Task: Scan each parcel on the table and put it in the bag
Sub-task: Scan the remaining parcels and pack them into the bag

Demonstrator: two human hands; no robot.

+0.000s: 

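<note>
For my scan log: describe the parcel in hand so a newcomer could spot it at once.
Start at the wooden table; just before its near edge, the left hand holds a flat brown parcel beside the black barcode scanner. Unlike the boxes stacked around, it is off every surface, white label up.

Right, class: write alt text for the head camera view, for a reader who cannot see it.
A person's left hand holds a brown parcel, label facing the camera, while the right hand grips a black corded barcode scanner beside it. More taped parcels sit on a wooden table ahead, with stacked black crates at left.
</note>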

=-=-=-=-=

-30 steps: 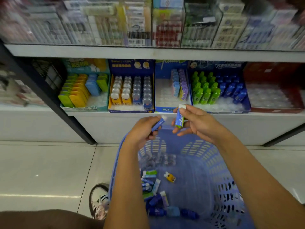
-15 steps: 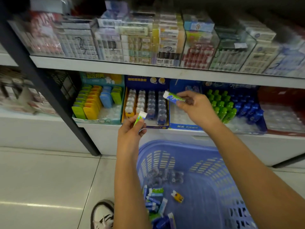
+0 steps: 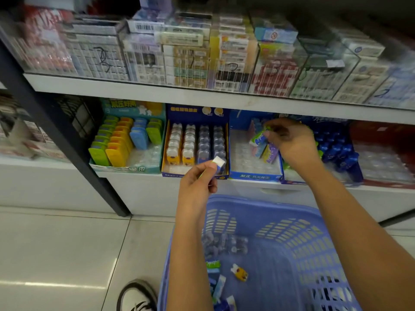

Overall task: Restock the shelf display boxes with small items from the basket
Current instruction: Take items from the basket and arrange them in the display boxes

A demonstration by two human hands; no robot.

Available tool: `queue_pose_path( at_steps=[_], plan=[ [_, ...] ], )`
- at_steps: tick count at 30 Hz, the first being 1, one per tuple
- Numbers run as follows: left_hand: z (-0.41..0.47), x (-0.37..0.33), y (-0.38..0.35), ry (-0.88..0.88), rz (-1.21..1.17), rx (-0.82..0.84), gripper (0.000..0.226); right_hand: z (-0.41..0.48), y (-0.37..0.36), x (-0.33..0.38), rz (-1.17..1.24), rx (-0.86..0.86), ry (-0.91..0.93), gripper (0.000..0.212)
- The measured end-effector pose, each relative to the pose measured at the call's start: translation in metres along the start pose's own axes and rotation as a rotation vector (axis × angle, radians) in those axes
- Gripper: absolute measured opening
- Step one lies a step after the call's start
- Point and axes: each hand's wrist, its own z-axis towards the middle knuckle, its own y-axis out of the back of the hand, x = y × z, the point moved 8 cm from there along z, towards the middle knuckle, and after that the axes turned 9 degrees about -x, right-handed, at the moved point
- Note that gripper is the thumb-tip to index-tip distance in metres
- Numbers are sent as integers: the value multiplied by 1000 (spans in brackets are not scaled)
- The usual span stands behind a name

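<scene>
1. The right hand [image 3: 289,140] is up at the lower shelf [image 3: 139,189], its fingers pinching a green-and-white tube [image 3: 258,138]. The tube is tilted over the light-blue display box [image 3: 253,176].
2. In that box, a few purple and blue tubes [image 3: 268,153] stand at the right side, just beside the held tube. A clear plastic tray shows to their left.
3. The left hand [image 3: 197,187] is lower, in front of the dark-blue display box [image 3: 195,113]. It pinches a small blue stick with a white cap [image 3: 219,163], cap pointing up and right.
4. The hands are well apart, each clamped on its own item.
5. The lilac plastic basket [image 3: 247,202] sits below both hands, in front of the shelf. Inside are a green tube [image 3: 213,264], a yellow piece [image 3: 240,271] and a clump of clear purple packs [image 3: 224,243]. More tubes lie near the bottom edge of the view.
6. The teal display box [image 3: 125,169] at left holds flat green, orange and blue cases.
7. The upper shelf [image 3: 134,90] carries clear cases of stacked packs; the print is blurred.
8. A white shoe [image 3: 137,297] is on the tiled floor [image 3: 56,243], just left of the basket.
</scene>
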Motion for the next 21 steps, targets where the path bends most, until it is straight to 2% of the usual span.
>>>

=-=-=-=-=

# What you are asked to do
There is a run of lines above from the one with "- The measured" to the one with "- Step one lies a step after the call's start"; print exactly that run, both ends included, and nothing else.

# Response for this exercise
- The measured end-effector pose, each relative to the pose measured at the call's start: translation in metres along the start pose's own axes and rotation as a rotation vector (axis × angle, radians) in those axes
- Gripper: absolute measured opening
- Step one lies a step after the call's start

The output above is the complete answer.